Une lutte résolue de la Serbie pour le Kosovo-Métochie a été annoncée par le président de la Serbie Tomislav Nikolic. Il demande qu’à la suite du dialogue avec Pristina participe également un représentant de l’ONU, outre le médiateur européen. Cette demande était la base de la rencontre de Nikolic avec le secrétaire général de l’ONU Ban Ki-moon, qui a visité Belgrade dans le cadre de la tournée de six jours dans les Balkans occidentaux. En vertu de cette idée, le dialogue sur le Kosovo serait toujours mené sous les auspices de l’UE, mais avec la participation d’un représentant spécial de l’ONU qui serait nommé par Ban Ki-moon personnellement. De cette manière, constatent les analystes la Serbie obtiendra le contrepoids aux membres de l’UE qui soutiennent l’indépendance du Kosovo et dont les positions influent directement ou indirectement sur le dialogue au profit de Pristina. Dans le contexte des demandes formelles, mais aussi informelles posées à Belgrade, en ce qui concerne le Kosovo, par Washington et Bruxelles, il est compréhensible que la Serbie demande un format politique plus large du dialogue et l’introduction de l’ONU, car à l’Organisation mondiale décident également les Etats qui ne reconnaissent pas l’indépendance du Kosovo – la Chine, la Russie, mais aussi les pays non-alignés.

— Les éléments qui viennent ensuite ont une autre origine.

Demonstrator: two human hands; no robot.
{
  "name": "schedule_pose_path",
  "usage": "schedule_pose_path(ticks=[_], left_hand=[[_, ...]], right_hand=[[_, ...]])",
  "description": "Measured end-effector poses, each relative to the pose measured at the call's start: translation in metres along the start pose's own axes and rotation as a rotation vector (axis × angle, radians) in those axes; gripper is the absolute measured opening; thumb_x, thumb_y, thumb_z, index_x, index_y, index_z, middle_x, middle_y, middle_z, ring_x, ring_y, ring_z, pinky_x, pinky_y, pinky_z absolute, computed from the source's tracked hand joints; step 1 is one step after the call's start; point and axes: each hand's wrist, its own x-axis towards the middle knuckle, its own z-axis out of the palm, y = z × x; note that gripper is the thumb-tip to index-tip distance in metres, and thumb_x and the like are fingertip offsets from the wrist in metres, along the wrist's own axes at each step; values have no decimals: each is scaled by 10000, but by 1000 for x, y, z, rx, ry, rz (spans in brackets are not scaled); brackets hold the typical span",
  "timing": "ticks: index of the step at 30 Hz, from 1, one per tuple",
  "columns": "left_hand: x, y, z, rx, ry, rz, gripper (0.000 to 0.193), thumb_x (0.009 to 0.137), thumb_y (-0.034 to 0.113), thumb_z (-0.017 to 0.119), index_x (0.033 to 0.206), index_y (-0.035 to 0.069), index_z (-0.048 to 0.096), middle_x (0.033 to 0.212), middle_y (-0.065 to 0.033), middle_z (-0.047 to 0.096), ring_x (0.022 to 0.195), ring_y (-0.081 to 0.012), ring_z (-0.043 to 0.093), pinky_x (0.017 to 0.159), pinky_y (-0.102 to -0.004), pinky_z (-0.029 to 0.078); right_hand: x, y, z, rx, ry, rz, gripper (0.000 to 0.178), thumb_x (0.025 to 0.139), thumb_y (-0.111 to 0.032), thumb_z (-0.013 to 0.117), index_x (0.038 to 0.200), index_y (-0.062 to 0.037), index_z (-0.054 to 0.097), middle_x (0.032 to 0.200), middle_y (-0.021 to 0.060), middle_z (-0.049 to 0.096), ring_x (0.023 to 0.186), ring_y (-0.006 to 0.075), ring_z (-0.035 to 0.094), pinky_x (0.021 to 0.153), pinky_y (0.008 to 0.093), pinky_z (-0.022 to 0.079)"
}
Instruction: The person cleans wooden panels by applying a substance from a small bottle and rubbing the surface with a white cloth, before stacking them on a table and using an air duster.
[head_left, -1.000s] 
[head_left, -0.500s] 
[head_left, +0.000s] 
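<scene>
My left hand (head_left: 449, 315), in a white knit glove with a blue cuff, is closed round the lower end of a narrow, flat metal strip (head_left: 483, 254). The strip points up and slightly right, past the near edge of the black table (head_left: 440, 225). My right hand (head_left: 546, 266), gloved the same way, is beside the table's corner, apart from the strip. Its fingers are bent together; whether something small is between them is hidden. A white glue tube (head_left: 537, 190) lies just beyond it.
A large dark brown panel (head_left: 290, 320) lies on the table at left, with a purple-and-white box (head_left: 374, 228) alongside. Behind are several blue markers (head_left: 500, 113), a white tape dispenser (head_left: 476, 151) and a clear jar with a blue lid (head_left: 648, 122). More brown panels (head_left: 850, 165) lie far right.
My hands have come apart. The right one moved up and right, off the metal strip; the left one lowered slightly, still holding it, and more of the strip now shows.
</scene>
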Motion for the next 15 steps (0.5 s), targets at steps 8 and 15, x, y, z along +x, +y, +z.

Bien qu’il n’ait pas présenté un plan concret pour le Kosovo-Métochie, le président de la Serbie dit qu’il est prêt à proposer les règlements déjà appliqués tel le modèle „belge“ qui définit le statut des Allemands en Belgique et Tyrol du Sud. Selon les analystes, il peut être question de ses modèles seulement si le point de départ est l’autonomie du Kosovo au sein de la Serbie. Dans ce sens, ils rappellent qu’après 2008, lorsque Pristina a proclamé l’indépendance unilatéralement et en contournant la Résolution 1244 du Conseil de sécurité, les circonstances au Kosovo-Métochie ont considérablement changé. Et Pristina, bien qu’elle s’engage en principe en faveur de la suite du dialogue, tente toujours, grâce au soutien des principaux pays occidentaux, de mettre la Serbie devant le fait accompli et d’établir le contrôle sur tout le territoire du Kosovo. Dans ce sens, soulignent les analystes, il faudrait éclaircir au plus vite si un des modèles appliqués proposés par Nikolic, concernerait tout le Kosovo ou seulement le Nord.
„A travers l’histoire, particulièrement après la Première et la Seconde guerre mondiale, en Europe ont été appliqués de nombreux modèles par lesquels étaient réglés les litiges ethniques et territoriaux, mais eux tous sont autochtones et spécifiques pour l’entourage où ils sont appliqués“, rappelle dans l’entretien accordé à Radio Serbie Internationale l’ex-diplomate, professeur à la Faculté des sciences politiques Predrag Simic. Il dit que pour cette raison, pour le Nord du Kosovo, si cette question est ouverte, sera trouvé un règlement qui sera très authentique et peut-être extraordinaire – une sorte de condominium entre Belgrade et Pristina. „En Europe ont été réglées d’une manière semblable les questions d’Andorre, du Lichtenstein, des Iles Åland...L’autonomie d’Åland existe depuis 1921, et l’initiateur de ce modèle a été la Ligue des peuples de l’époque, et en 1995, lorsque la Finlande et la Suède entraient à l’UE, ce modèle a été modernisé. En vertu de ce modèle, les Iles Åland sont une région spécifique, formellement sous la souveraineté de la Finlande, mais pratiquement sans une grande influence d’Helsinki“, souligne Simic.
Etant donné le rapport actuel des forces à l’UE et au Conseil de sécurité de l’ONU. il semble que Nikolic devra, nonobstant la question de savoir si ses propositions concernent tout le territoire du Kosovo, ou seulement le Nord, assurer sur le terrain national aussi un large soutien politique, et ceci non seulement du gouvernement de la Serbie, mais aussi du Parlement. Comme il l’a dit lui même, „seulement de cette manière il est possible de parvenir à une plate-forme unique pour le Kosovo qui ne s’opposera pas à la Constitution et aux intérêts des citoyens de Serbie“.